Pourtant, au centre Pompidou-Metz, en pleine conférence sur les « territoires écologiques et solidaires », étrangement, le sujet semblait tabou. Nous attendions le moment des questions du public pour intervenir. Mais il semblait que Jean-Luc Bohl n’avait pas le droit de prononcer le mot Amazon

« Je n’ai pas à parler maintenant et c’est tout ! » nous répondit-il, sèchement. Est-il tenu de garder le silence du fait de la clause de confidentialité conclue entre Metz métropole et le groupe du milliardaire Jeff Bezos ? Pour tout comprendre, il faut revenir quelque temps en arrière.

Jean-Luc Bohl (avec la cravate rouge) pendant la conférence sur les « Territoires écologiques et solidaires » : « Désolé de devoir contribuer à créer des emplois, mais voilà ça fait partie aussi du rôle des élus et pas seulement de préserver la biodiversité. »

« Éléments couverts par le secret des affaires »

Juin 2012 : l’aéroport militaire de Metz-Frescaty ferme. Pour combler le départ des 2.600 militaires — et des 5.000 emplois qui allaient avec —, les élus de la métropole lancent un vaste projet de reconversion pour les 380 hectares de ce site, renommé plateau de Frescaty, qui se trouve au sud-ouest de la capitale de Moselle.
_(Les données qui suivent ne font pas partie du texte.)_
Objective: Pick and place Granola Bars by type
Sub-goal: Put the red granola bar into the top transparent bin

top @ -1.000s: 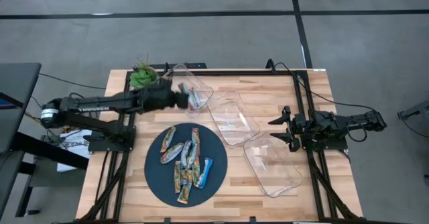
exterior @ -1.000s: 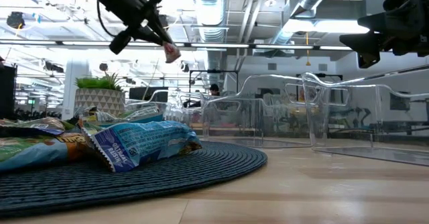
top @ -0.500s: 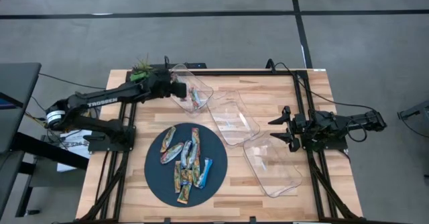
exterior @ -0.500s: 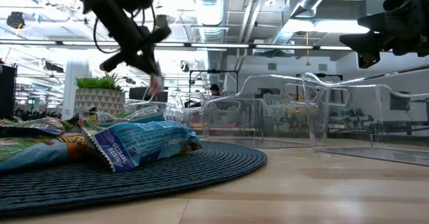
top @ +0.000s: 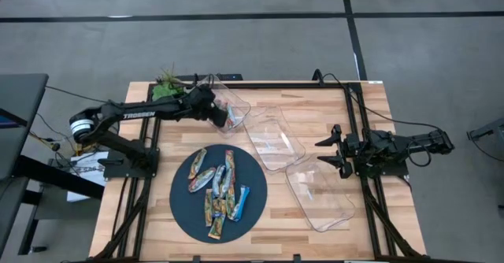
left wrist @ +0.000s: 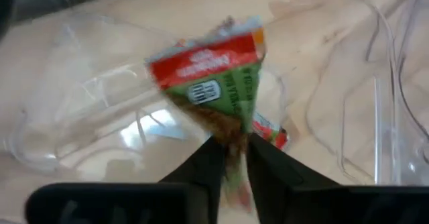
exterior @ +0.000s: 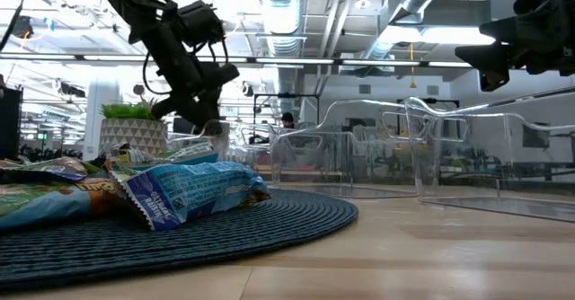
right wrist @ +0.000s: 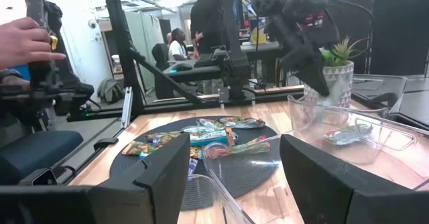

Sous les zones commerciales, agricoles, économiques, sportives, la « pointe Sud » du plateau doit aussi bien accueillir des artisans qu’un monumental entrepôt logistique sur la commune d’Augny. Haut de 23,72 mètres, il est s’étendre sur 54.391 m² au sol — pour une surface totale de 185.331 m² sur quatre niveaux.

Sur les centaines de pages de rapports, enquêtes, études, délibérés qui annoncent la création de cette « plateforme logistrielle à vocation nationale et internationale » [1], le nom d’Amazon n’apparait pas une seule fois. Officiellement, parce que le géant du commerce en ligne n’est que le potentiel locataire. L’exploitant du site est Argan, une société foncière de Neuilly-sur-Seine (Hauts-de-Seine) spécialisée en développement et location de plateformes logistiques.

Schéma du plateau de Frescaty qui est censée accueillir Amazon au niveau de sa pointe Sud.

Si Amazon exige l’anonymat absolu, ce serait aussi pour éviter d’attirer l’attention de ses concurrents. « Amazon voulait s’implanter quelque part entre la Belgique, le Luxembourg et le Grand Est. Ils recherchaient une ancienne friche en plein cœur d’agglomération. Plusieurs entreprises internationales, dont UPS, nous ont dit être intéressées par ce site », se souvient Henri Hasser. Le vice-président à l’aménagement économique et à la planification territoriale fait partie de « la poignée d’élus » qui ont trouvé un nom de code digne d’un film d’espionnage étasunien pour nommer administrativement la venue d’Amazon : « Projet Delta ». On voudrait en savoir davantage. Ses souvenirs sont vagues : « On a décidé, comme ça, entre nous, qu’on l’appellerait Delta, voilà… Je ne sais plus qui l’a sorti. » C’est pourtant lui, le maire de Ban-Saint-Martin, l’unique élu métropolitain à avoir signé au nom de toute la collectivité, dès novembre 2016, une clause de confidentialité avec Amazon. Et dans une totale ignorance du contenu du texte… entièrement rédigé dans un anglais abscons et abstrait.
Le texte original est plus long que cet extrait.